The Italian version of April Fools Day is “pesce d’ aprile!” (April fish). This reference goes back a little further into the Middle Ages where references are made to the arrest and trial of Jesus, being sent back and forth from Pilate to Herod then back again, from Herod to Pilate. The “pesce d’ aprile” involves sending people on senseless errands as diversion to set up a prank, or as the trick itself.
Isn’t it interesting that Eta Piscium is the brightest star seen in the constellation Pisces (the Fish) between February and April? Early Christians were called “pisces” (Latin) and “ichthues” (Greek) because of the fish symbol they used to identify themselves.
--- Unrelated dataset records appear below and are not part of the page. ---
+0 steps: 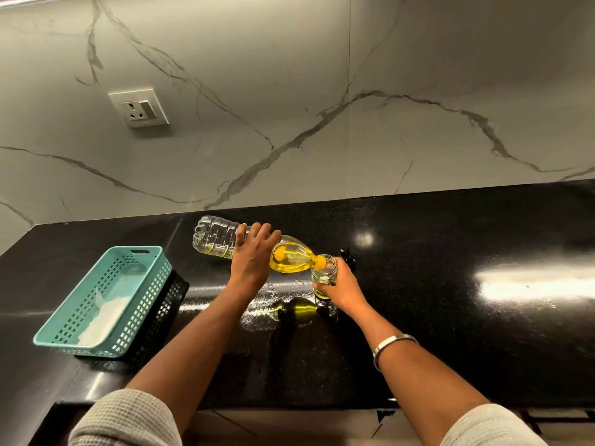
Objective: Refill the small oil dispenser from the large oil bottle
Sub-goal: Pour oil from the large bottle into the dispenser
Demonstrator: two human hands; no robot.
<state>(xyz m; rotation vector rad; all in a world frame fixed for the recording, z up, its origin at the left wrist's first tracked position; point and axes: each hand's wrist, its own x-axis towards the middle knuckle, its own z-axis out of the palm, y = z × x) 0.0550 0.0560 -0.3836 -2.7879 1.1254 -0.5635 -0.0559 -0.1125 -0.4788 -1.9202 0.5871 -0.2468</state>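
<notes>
The large clear oil bottle point(222, 241) lies tipped almost flat above the black counter point(450, 300), yellow oil pooled at its neck end. My left hand point(252, 255) grips its middle from above. Its yellow mouth meets the open top of the small glass dispenser point(324, 272), which stands upright on the counter with a little oil at its bottom. My right hand point(343, 289) holds the dispenser's lower body from the right. A small black cap or pump top point(348, 257) sits just behind the dispenser.
A teal plastic basket point(106, 304) with something white inside rests on a black basket at the counter's left. A wall socket point(139, 107) is set in the marble backsplash. The counter's front edge runs below my forearms.
</notes>
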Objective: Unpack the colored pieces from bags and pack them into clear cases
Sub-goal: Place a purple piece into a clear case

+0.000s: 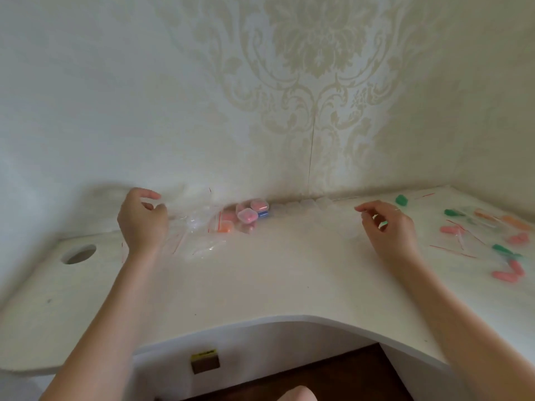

And can you imagine what the fisher-disciples must have been thinking when Jesus told the catchless crew to cast their nets on the other side of the boat? “You gotta be kidding me, Jesus!” But they did.
The first trick was played by that great deceiver, the devil himself, in the Garden of Eden and his trick was not designed for laughter but for harm. Satan schemed to ruin man by deception and the plan would have worked had God not intervened and sent His Son to bear the sins of mankind.